- REQUIRED ACTION:
Set out exactly every line of the entries below, starting at the line that holds "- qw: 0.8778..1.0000" and stopping after the line that holds "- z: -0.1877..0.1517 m".

↓

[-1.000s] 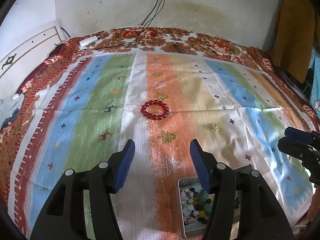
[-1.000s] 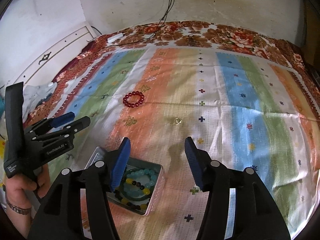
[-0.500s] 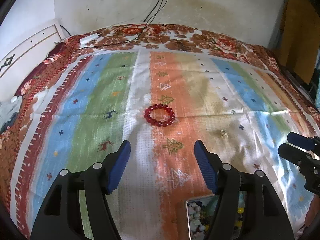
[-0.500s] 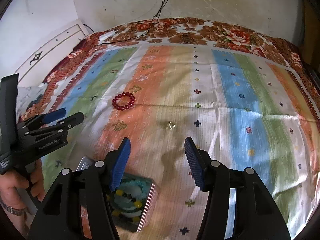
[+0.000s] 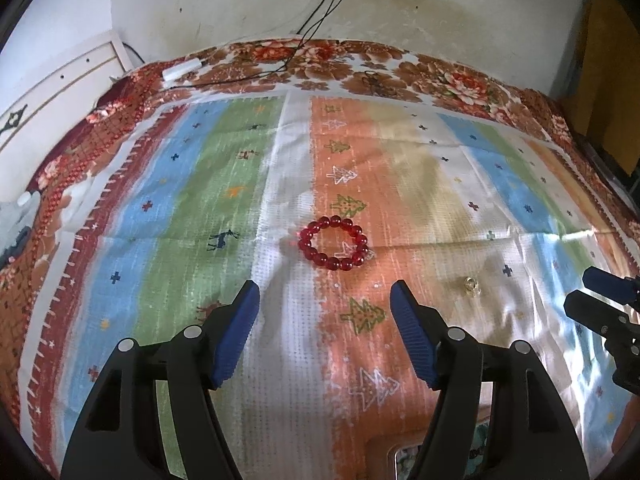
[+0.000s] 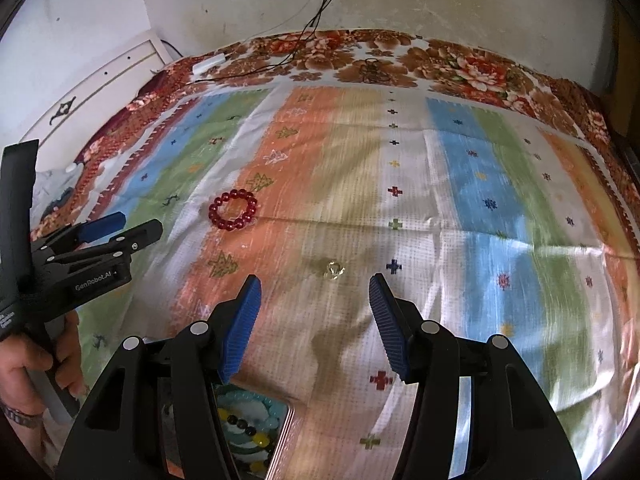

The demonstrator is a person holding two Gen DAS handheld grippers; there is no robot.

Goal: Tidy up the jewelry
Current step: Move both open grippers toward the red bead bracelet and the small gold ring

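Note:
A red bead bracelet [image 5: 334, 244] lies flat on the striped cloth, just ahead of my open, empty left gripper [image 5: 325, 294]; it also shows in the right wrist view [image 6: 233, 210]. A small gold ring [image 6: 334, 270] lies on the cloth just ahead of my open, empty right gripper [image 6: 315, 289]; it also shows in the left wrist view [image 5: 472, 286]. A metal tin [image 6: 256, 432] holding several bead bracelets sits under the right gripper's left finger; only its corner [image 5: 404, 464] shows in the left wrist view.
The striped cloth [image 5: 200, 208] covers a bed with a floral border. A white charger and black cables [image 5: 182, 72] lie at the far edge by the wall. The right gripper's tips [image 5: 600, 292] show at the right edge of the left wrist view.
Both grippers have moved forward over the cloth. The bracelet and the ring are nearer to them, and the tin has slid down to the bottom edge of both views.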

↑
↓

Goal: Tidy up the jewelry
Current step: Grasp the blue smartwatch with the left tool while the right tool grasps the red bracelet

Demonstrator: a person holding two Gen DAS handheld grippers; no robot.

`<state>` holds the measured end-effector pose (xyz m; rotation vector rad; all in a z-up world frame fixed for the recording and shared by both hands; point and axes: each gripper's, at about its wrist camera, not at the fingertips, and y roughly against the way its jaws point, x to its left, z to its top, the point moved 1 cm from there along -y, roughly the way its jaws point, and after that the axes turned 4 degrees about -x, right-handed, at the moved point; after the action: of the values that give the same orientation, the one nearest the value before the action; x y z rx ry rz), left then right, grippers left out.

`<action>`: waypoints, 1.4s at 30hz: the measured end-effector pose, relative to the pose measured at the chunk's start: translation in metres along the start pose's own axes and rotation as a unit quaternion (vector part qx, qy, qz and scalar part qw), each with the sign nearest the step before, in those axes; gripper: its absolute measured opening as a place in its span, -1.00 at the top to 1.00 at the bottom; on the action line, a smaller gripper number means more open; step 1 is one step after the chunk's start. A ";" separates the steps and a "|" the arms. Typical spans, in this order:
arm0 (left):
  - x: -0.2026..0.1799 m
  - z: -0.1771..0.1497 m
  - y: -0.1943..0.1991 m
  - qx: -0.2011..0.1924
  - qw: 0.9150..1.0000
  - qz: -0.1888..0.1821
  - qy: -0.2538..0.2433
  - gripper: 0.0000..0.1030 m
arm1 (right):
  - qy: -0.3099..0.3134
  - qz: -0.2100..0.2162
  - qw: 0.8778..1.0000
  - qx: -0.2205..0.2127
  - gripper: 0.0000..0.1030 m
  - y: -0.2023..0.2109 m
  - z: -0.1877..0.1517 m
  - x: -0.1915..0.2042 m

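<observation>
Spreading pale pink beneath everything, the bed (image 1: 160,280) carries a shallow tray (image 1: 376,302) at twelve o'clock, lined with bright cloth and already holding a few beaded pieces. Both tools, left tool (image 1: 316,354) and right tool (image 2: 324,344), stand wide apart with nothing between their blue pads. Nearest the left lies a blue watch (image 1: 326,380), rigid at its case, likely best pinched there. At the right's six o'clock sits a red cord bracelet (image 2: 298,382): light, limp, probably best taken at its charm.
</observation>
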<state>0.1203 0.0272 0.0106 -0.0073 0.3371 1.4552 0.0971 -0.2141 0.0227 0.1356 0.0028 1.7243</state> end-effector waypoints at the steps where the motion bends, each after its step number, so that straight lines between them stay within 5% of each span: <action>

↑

- RESPONSE BOX:
  - qw: 0.8778..1.0000
  - qx: -0.2205..0.2127
  - gripper: 0.0000..0.1030 m
  - y: -0.2023..0.2109 m
  - z: -0.1877..0.1517 m

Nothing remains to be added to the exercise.